Task brief
From the entries that follow, copy every line with the word "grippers".

Stored items
--- START ---

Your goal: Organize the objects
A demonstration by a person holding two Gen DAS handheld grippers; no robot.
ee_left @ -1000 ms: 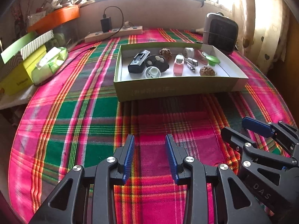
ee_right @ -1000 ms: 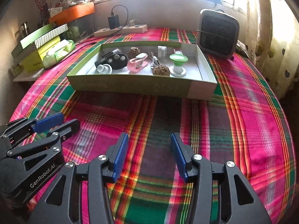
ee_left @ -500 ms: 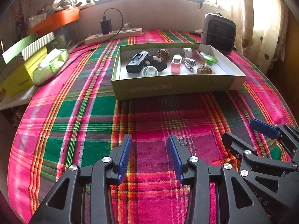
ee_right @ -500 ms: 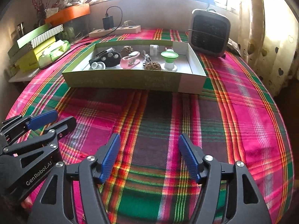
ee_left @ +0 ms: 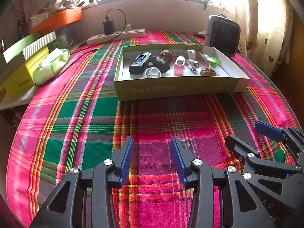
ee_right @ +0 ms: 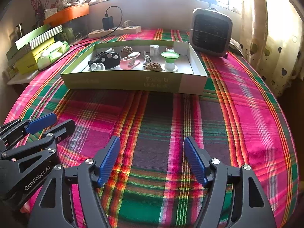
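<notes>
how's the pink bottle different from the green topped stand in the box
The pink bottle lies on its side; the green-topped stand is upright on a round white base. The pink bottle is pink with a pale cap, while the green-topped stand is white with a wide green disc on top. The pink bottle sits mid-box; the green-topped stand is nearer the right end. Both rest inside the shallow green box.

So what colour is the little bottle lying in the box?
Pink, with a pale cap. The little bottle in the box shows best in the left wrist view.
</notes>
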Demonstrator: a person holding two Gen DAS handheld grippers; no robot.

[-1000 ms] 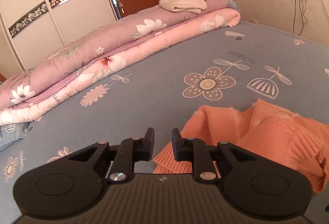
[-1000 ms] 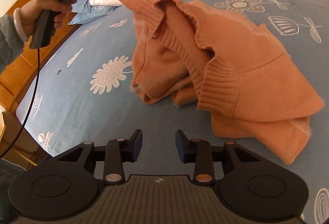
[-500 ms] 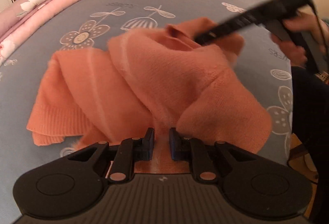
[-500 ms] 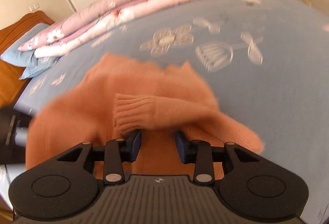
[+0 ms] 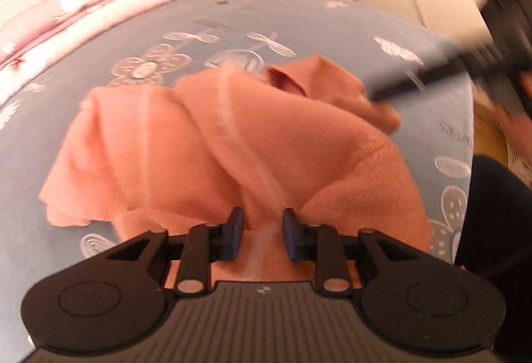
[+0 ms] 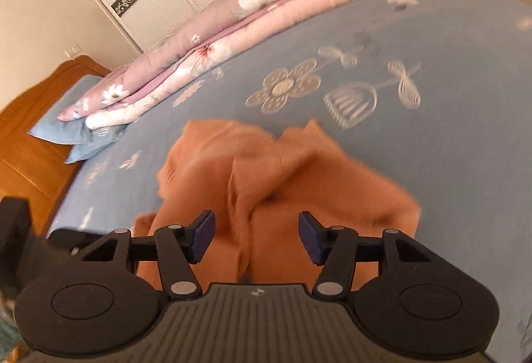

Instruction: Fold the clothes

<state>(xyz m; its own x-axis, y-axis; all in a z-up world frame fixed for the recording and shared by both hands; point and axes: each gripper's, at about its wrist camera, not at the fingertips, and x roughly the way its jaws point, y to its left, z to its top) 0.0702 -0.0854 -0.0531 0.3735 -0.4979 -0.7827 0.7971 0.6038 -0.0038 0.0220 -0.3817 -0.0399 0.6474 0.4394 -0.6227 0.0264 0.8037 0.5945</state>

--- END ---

Answer section
A demonstration by a person holding two Gen DAS handheld grippers; no robot.
Demonstrator: a person holding two Gen DAS handheld grippers; no robot.

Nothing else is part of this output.